Question

In a class test, 8 out of 30 students got full marks. If three students are chosen at random, what is the probability that all three got full marks?

• A. $\text{P(E)}=\frac{4}{15}\times \frac{7}{29}\times \frac{3}{14}$
  
• B. $\text{P(E)}={\left(\frac{4}{15}\right)}^3$
  
• C. $\text{P(E)}=\frac{8}{30}\times \frac{7}{29}\times \frac{7}{28}$
  
• D. (a) and (b) above.

Answer 1

The correct option is A $\text{P(E)}=\frac{4}{15}\times \frac{7}{29}\times \frac{3}{14}$


Given,
Number of students in the class $=30$
Number of students got full marks $=8$

Let A, B, and C are events of choosing first, second, and third student who got full marks respectively.
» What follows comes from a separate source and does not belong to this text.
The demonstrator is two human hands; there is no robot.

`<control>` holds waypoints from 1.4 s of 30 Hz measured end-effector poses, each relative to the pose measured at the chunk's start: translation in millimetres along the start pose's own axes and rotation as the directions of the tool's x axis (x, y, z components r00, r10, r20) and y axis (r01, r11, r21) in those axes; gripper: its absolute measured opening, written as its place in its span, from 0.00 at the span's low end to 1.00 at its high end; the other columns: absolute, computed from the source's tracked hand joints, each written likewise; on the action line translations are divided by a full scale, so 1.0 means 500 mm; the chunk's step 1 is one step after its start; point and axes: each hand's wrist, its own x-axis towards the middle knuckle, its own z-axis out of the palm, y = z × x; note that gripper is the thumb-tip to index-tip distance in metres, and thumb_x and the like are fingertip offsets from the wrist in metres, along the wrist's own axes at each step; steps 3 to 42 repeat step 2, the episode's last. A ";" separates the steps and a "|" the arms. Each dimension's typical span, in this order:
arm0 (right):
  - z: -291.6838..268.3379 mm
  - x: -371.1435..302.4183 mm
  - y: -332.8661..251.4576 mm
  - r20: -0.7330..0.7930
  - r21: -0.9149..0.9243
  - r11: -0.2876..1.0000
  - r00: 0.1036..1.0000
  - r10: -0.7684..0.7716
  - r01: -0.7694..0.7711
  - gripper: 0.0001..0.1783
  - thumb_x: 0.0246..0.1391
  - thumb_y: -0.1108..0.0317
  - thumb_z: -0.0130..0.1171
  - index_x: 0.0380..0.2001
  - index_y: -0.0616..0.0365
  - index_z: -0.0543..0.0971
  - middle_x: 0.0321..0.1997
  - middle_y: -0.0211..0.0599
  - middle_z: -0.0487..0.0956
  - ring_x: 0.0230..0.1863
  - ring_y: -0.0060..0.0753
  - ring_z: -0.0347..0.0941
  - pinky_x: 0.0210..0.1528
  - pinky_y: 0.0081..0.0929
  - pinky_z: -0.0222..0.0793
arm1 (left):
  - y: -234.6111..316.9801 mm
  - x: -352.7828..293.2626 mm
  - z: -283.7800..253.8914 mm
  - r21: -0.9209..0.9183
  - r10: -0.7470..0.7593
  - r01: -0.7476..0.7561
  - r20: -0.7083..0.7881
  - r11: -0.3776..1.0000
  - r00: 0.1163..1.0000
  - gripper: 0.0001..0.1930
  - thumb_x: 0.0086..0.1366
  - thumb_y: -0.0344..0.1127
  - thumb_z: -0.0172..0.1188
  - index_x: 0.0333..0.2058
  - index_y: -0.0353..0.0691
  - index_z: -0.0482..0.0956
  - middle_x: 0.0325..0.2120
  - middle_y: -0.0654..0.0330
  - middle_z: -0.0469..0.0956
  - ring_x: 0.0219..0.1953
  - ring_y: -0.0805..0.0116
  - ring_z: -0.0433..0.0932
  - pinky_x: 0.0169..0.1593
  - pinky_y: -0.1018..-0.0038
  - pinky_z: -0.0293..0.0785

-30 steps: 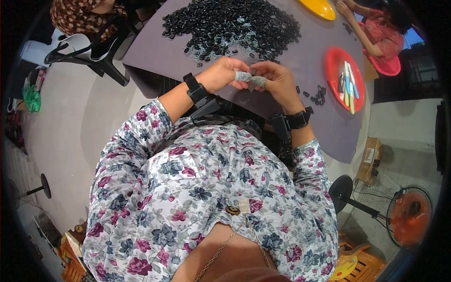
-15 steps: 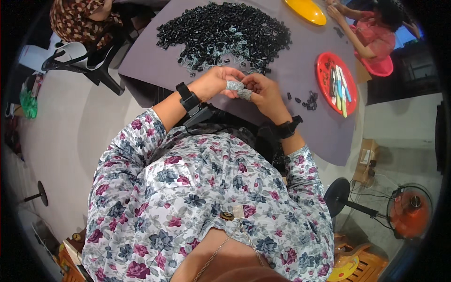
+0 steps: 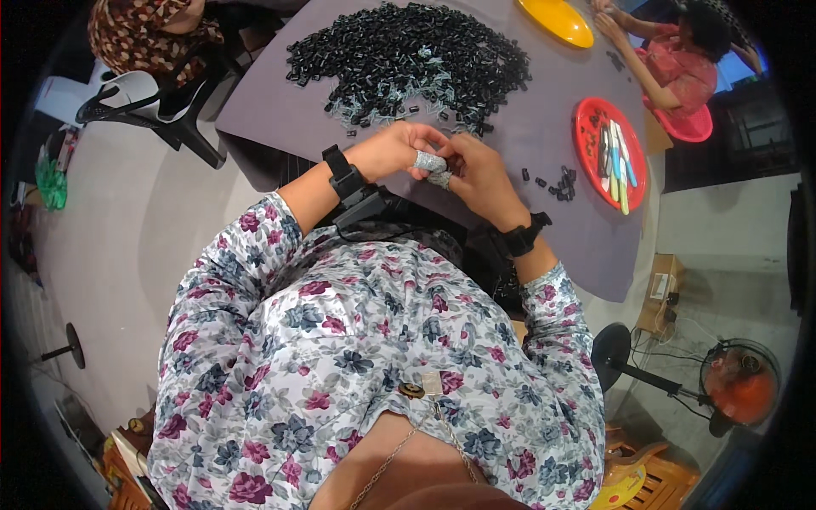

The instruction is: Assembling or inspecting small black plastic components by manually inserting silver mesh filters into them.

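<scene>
My left hand [image 3: 403, 153] and my right hand [image 3: 480, 177] meet over the near edge of the grey-purple table [image 3: 544, 242]. Both are closed, fingertips pinched together, and each thumb is wrapped in silvery-grey tape. Whatever lies between the fingers is too small and too covered to make out. Just beyond them spreads a wide heap of small black cylindrical pieces [image 3: 408, 59], with thin pale bluish slivers [image 3: 387, 106] mixed in on its near side. To the right of my right hand lies a small cluster of similar black pieces [image 3: 563, 184].
A red oval tray [image 3: 586, 174] at the right bears several slim tools with coloured handles [image 3: 619, 161]. Farther back stands a yellow tray [image 3: 557, 19]. One person [image 3: 680, 68] sits at the far right, another [image 3: 149, 38] at the far left beside a black chair [image 3: 183, 127].
My fingertips have drawn closer together, and the taped thumbs now overlap more. The right hand has turned slightly inward. The heap and trays stay in place apart from a slight view shift.
</scene>
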 end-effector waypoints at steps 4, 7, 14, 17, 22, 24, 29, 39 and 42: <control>0.000 -0.003 -0.001 -0.005 0.019 1.000 1.000 0.005 -0.005 0.18 0.43 0.81 0.63 0.41 0.60 0.76 0.37 0.38 0.77 0.37 0.36 0.78 0.40 0.32 0.74 | -0.002 0.001 0.001 -0.005 0.006 -0.006 0.016 1.000 1.000 0.21 0.65 0.22 0.59 0.57 0.30 0.72 0.41 0.61 0.83 0.34 0.79 0.79 0.36 0.83 0.78; 0.000 -0.003 -0.001 -0.005 0.019 1.000 1.000 0.005 -0.005 0.18 0.43 0.81 0.63 0.41 0.60 0.76 0.37 0.38 0.77 0.37 0.36 0.78 0.40 0.32 0.74 | -0.002 0.001 0.001 -0.005 0.006 -0.006 0.016 1.000 1.000 0.21 0.65 0.22 0.59 0.57 0.30 0.72 0.41 0.61 0.83 0.34 0.79 0.79 0.36 0.83 0.78; 0.000 -0.003 -0.001 -0.005 0.019 1.000 1.000 0.005 -0.005 0.18 0.43 0.81 0.63 0.41 0.60 0.76 0.37 0.38 0.77 0.37 0.36 0.78 0.40 0.32 0.74 | -0.002 0.001 0.001 -0.005 0.006 -0.006 0.016 1.000 1.000 0.21 0.65 0.22 0.59 0.57 0.30 0.72 0.41 0.61 0.83 0.34 0.79 0.79 0.36 0.83 0.78; 0.000 -0.003 -0.001 -0.005 0.019 1.000 1.000 0.005 -0.005 0.18 0.43 0.81 0.63 0.41 0.60 0.76 0.37 0.38 0.77 0.37 0.36 0.78 0.40 0.32 0.74 | -0.002 0.001 0.001 -0.005 0.006 -0.006 0.016 1.000 1.000 0.21 0.65 0.22 0.59 0.57 0.30 0.72 0.41 0.61 0.83 0.34 0.79 0.79 0.36 0.83 0.78; 0.000 -0.003 -0.001 -0.005 0.019 1.000 1.000 0.005 -0.005 0.18 0.43 0.81 0.63 0.41 0.60 0.76 0.37 0.38 0.77 0.37 0.36 0.78 0.40 0.32 0.74 | -0.002 0.001 0.001 -0.005 0.006 -0.006 0.016 1.000 1.000 0.21 0.65 0.22 0.59 0.57 0.30 0.72 0.41 0.61 0.83 0.34 0.79 0.79 0.36 0.83 0.78; 0.000 -0.003 -0.001 -0.005 0.019 1.000 1.000 0.005 -0.005 0.18 0.43 0.81 0.63 0.41 0.60 0.76 0.37 0.38 0.77 0.37 0.36 0.78 0.40 0.32 0.74 | -0.002 0.001 0.001 -0.005 0.006 -0.006 0.016 1.000 1.000 0.21 0.65 0.22 0.59 0.57 0.30 0.72 0.41 0.61 0.83 0.34 0.79 0.79 0.36 0.83 0.78; 0.000 -0.003 -0.001 -0.005 0.019 1.000 1.000 0.005 -0.005 0.18 0.43 0.81 0.63 0.41 0.60 0.76 0.37 0.38 0.77 0.37 0.36 0.78 0.40 0.32 0.74 | -0.002 0.001 0.001 -0.005 0.006 -0.006 0.016 1.000 1.000 0.21 0.65 0.22 0.59 0.57 0.30 0.72 0.41 0.61 0.83 0.34 0.79 0.79 0.36 0.83 0.78; 0.000 -0.003 -0.001 -0.005 0.019 1.000 1.000 0.005 -0.005 0.18 0.43 0.81 0.63 0.41 0.60 0.76 0.37 0.38 0.77 0.37 0.36 0.78 0.40 0.32 0.74 | -0.002 0.001 0.001 -0.005 0.006 -0.006 0.016 1.000 1.000 0.21 0.65 0.22 0.59 0.57 0.30 0.72 0.41 0.61 0.83 0.34 0.79 0.79 0.36 0.83 0.78; 0.000 -0.003 -0.001 -0.005 0.019 1.000 1.000 0.005 -0.005 0.18 0.43 0.81 0.63 0.41 0.60 0.76 0.37 0.38 0.77 0.37 0.36 0.78 0.40 0.32 0.74 | -0.002 0.001 0.001 -0.005 0.006 -0.006 0.016 1.000 1.000 0.21 0.65 0.22 0.59 0.57 0.30 0.72 0.41 0.61 0.83 0.34 0.79 0.79 0.36 0.83 0.78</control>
Probability of choosing first student who got full marks is $\text{P(A)}=\frac{8}{30}=\frac{4}{15}$

Probability of choosing second student who got full marks is $\text{P(B)}=\frac{7}{29}$

Probability of choosing third student who got full marks is $\text{P(C)}=\frac{6}{28}=\frac{3}{14}$

We have to find the probablity of choosing three students without replacing.
$\Rightarrow \text{P(A,B and C)}=\text{P(E)}=\text{P(A)}\times \text{P(B)}\times \text{P(C)}$

$\Rightarrow \text{P(E)}=\frac{4}{15}\times \frac{7}{29}\times \frac{3}{14}$